:: How to complete this task ::
Reproduce the following entries verbatim, each one complete.

++++++++++

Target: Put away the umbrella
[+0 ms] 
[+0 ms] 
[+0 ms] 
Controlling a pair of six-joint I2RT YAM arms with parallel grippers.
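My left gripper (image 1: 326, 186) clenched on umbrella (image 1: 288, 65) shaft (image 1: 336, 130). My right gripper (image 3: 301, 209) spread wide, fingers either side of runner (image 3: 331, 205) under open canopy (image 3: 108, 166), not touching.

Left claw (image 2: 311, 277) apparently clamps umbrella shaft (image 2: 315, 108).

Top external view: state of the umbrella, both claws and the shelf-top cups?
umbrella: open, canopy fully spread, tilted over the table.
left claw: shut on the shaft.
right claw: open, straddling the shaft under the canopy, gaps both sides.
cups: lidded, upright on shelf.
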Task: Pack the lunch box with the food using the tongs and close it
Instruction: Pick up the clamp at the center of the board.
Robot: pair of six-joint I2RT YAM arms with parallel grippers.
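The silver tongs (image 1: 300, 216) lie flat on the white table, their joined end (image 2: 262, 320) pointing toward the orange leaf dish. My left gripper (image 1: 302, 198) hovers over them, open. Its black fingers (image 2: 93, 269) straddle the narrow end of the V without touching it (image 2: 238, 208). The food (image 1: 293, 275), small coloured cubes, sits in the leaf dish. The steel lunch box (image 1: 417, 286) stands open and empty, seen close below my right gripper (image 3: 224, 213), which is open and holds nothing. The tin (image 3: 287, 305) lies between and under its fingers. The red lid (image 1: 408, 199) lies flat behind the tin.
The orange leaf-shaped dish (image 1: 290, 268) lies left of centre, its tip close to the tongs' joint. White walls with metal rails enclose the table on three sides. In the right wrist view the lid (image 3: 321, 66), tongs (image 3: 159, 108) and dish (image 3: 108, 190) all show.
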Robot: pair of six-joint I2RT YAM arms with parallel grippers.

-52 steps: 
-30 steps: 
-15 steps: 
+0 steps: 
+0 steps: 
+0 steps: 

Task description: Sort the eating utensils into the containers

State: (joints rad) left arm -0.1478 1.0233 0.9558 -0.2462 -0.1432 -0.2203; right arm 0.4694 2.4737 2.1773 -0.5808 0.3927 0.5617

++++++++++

:: Answer box ::
Target: Put away the umbrella
[+0 ms] 
[+0 ms] 
[+0 ms] 
Controlling a pair of six-joint I2RT YAM arms with parallel grippers.
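My left gripper (image 1: 326, 186) clenched on umbrella (image 1: 288, 65) shaft (image 1: 336, 130). My right gripper (image 3: 301, 209) spread wide, fingers either side of runner (image 3: 331, 205) under open canopy (image 3: 108, 166), not touching.

Left claw (image 2: 311, 277) apparently clamps umbrella shaft (image 2: 315, 108).

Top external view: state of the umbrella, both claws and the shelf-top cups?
umbrella: open, canopy fully spread, tilted over the table.
left claw: shut on the shaft.
right claw: open, straddling the shaft under the canopy, gaps both sides.
cups: lidded, upright on shelf.
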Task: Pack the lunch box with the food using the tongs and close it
Instruction: Pick up the clamp at the center of the board.
Robot: pair of six-joint I2RT YAM arms with parallel grippers.
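The silver tongs (image 1: 300, 216) lie flat on the white table, their joined end (image 2: 262, 320) pointing toward the orange leaf dish. My left gripper (image 1: 302, 198) hovers over them, open. Its black fingers (image 2: 93, 269) straddle the narrow end of the V without touching it (image 2: 238, 208). The food (image 1: 293, 275), small coloured cubes, sits in the leaf dish. The steel lunch box (image 1: 417, 286) stands open and empty, seen close below my right gripper (image 3: 224, 213), which is open and holds nothing. The tin (image 3: 287, 305) lies between and under its fingers. The red lid (image 1: 408, 199) lies flat behind the tin.
The orange leaf-shaped dish (image 1: 290, 268) lies left of centre, its tip close to the tongs' joint. White walls with metal rails enclose the table on three sides. In the right wrist view the lid (image 3: 321, 66), tongs (image 3: 159, 108) and dish (image 3: 108, 190) all show.
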Robot: pair of six-joint I2RT YAM arms with parallel grippers.

-52 steps: 
-30 steps: 
-15 steps: 
+0 steps: 
+0 steps: 
+0 steps: 

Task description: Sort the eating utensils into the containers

State: (joints rad) left arm -0.1478 1.0233 0.9558 -0.2462 -0.1432 -0.2203; right arm 0.4694 2.4737 2.1773 -0.5808 0.3927 0.5617

Nothing remains to be done, and the exercise is complete.